一頭長髮半干,慵懶的散在肩背,白嫩的臉蛋兒被熱氣熏的粉里透紅,如遠山芙蓉般艷色絕世。
她抬手將頭髮用髮夾挽住,露出瑩白如玉的天鵝頸,流轉的眼波掃過一屋子的人,帶著明顯的疑惑。

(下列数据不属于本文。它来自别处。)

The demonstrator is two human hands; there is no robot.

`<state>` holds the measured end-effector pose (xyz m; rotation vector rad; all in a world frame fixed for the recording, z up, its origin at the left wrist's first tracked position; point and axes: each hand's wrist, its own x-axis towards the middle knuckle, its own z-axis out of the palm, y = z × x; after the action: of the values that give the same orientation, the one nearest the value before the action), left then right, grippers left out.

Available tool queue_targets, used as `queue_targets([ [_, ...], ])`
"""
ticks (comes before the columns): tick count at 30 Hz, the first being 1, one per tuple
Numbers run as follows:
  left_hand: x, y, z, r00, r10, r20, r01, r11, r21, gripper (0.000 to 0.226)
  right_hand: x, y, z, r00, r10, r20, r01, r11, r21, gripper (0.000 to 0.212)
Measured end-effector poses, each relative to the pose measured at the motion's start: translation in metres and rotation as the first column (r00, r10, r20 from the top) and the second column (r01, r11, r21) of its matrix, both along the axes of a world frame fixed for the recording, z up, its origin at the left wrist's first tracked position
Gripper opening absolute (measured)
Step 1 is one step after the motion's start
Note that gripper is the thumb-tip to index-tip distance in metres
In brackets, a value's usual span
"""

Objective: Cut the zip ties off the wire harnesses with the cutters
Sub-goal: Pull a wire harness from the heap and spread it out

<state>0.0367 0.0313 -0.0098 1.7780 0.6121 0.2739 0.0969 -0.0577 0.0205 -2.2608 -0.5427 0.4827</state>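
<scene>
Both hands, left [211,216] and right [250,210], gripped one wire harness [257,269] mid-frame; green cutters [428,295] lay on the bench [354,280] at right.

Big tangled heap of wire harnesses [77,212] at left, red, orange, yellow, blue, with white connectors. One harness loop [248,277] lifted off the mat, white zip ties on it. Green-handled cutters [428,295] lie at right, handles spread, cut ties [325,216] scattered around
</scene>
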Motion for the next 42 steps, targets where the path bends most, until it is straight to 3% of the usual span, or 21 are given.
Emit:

除了陳陳已經算看習慣了,其他人都不約而同的沉默了下。
季宴斂下眉睫,端起茶杯:「我只是有些話想問這個孩子,畢竟證物還是我替你找到的。」
寧鳳衾在沙發上坐下,打開抽屜拿出一截威亞線和兩個鉗子,招手讓那孩子過來:「你叫什麼名字?」
「孟江。」
「好,你用鉗子夾著這個威亞兩端,將這根線擰斷試試。」
孟江清秀的臉龐浮起委屈之色:「寧姐姐,真的不是我弄斷的,我怎麼會害你,我沒有……」
寧鳳衾笑了笑:「我哪裡說是你了?你按我說的做就行。」
孟江只能上前,用盡了吃奶得勁兒,那威亞線都沒崩斷一根。
寧鳳衾舉著這線:「你確定在你綁之前檢查過嗎?」
孟江肯定的點點頭:「我以前待的劇組有個演員就被摔過一次,不過不是我負責的,我害怕出事,每次都會細細的看一遍。」
寧鳳衾回憶了下:「從你給我綁威亞到開拍,也就十分鐘的時間,你可知道這期間誰有這個機會接觸到?」
「道具組的都有機會。」
「那你覺得能有擰斷這根線的力氣的人,又有幾個人?」
孟江這回想了一會兒才道:「最多五個人。」
「好。」寧鳳衾笑著打斷他,「不用說了,明天你跟我去趟劇組吧。」
孟江有點慌亂:「導演和袁哥會罵我的,他們已經不要我了。」
「以後你是我身邊的人,跟他們有什麼關係?」寧鳳衾看向陳陳,「給他開間房,讓他就在酒店住下。」
孟江眼睛亮了亮:「寧姐姐,你要用我嗎?」
「畢竟你是因為我受了無妄之災,至於用你做什麼,再說吧。」寧鳳衾歪了歪頭,「你還要養活奶奶不是嗎?」
孟江的眼淚瞬間奪眶而出,他深深的朝寧鳳衾鞠了一躬:「謝謝你寧姐姐,你是好人,以後你讓我做什麼我就做什麼。」
陳陳鼻子酸了酸,給他抽了張紙巾:「好了,我先帶你開房間,他們還有事要談呢。」
兩人出去後,季宴才問:「你知道是誰對你動的手?」
「當然知道。」寧鳳衾意味深長的看著他,「只是不知道她是通過誰而已。」